◆ **Work request**: Give the data below again exactly as it stands. Omit the pictures.

◆ **Supplied material**:
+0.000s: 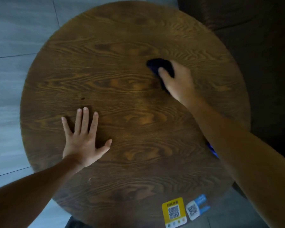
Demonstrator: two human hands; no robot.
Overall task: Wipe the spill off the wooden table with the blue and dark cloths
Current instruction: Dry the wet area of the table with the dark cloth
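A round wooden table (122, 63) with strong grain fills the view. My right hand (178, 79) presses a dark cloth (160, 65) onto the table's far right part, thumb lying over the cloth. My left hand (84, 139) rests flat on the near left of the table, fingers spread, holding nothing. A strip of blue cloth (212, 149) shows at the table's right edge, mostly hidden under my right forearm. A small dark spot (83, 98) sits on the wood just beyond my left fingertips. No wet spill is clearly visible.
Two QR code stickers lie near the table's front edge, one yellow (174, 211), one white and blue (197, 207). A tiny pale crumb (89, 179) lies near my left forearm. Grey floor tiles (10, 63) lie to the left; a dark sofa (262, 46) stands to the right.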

◆ **Finished task**:
+0.000s: 
Demonstrator: two human hands; no robot.
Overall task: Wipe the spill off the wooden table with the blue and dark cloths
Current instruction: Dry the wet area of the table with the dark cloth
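A round wooden table (122, 63) with strong grain fills the view. My right hand (178, 79) presses a dark cloth (160, 65) onto the table's far right part, thumb lying over the cloth. My left hand (84, 139) rests flat on the near left of the table, fingers spread, holding nothing. A strip of blue cloth (212, 149) shows at the table's right edge, mostly hidden under my right forearm. A small dark spot (83, 98) sits on the wood just beyond my left fingertips. No wet spill is clearly visible.
Two QR code stickers lie near the table's front edge, one yellow (174, 211), one white and blue (197, 207). A tiny pale crumb (89, 179) lies near my left forearm. Grey floor tiles (10, 63) lie to the left; a dark sofa (262, 46) stands to the right.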

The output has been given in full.